Your instructions: In the listing below, locate the line containing "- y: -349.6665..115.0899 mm" and the line containing "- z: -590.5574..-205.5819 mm". Output both of them and every line between, exactly as written, and nothing more.

Recorded information:
▬▬▬

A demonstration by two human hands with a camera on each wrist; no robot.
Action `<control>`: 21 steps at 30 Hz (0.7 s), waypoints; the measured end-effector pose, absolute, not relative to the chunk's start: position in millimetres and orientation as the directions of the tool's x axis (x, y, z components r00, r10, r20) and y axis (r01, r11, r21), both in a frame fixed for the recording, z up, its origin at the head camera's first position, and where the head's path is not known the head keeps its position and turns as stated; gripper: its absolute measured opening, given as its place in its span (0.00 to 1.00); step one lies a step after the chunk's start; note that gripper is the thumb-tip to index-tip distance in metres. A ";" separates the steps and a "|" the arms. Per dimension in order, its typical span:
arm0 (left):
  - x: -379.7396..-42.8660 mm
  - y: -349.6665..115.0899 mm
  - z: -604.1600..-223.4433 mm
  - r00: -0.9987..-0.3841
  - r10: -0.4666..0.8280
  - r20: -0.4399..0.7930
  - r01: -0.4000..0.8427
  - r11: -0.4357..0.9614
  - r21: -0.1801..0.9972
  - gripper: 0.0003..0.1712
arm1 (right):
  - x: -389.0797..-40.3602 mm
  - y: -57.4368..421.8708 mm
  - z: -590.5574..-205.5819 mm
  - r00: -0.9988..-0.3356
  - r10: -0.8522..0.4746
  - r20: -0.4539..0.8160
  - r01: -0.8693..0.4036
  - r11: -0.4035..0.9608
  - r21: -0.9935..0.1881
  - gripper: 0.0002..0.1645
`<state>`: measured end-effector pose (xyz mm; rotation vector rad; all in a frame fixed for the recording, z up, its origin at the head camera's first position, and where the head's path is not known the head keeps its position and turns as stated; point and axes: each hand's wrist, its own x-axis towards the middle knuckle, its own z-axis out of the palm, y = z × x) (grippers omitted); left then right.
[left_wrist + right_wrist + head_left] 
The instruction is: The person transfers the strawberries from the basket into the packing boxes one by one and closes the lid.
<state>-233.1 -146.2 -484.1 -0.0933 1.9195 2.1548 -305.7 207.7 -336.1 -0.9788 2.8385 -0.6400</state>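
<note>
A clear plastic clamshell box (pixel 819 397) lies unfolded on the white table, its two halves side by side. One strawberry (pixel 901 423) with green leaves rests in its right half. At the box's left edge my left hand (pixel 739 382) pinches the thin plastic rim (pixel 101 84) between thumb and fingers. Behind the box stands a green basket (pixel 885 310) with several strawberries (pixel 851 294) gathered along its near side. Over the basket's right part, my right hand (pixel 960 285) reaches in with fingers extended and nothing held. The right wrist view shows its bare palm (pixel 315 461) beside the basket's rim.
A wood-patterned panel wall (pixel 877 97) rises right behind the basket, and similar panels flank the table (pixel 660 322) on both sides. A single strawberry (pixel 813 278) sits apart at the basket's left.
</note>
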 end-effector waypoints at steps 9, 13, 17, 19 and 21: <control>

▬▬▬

Task answer:
  - y: -349.6665..115.0899 mm
  - z: -604.1600..-223.4433 mm
  - r00: -0.9987..-0.3841
  - r10: -0.4666..0.8280
  - r20: -0.4399..0.7930
  - r01: -0.4000..0.8427
  - r11: -0.4357..0.9614
  - r21: -0.1801..0.9972
  - gripper: 0.0003..0.1712
arm1 (right):
  - x: -389.0797..-40.3602 mm
  - y: -57.4368..421.8708 mm
  - z: -590.5574..-205.5819 mm

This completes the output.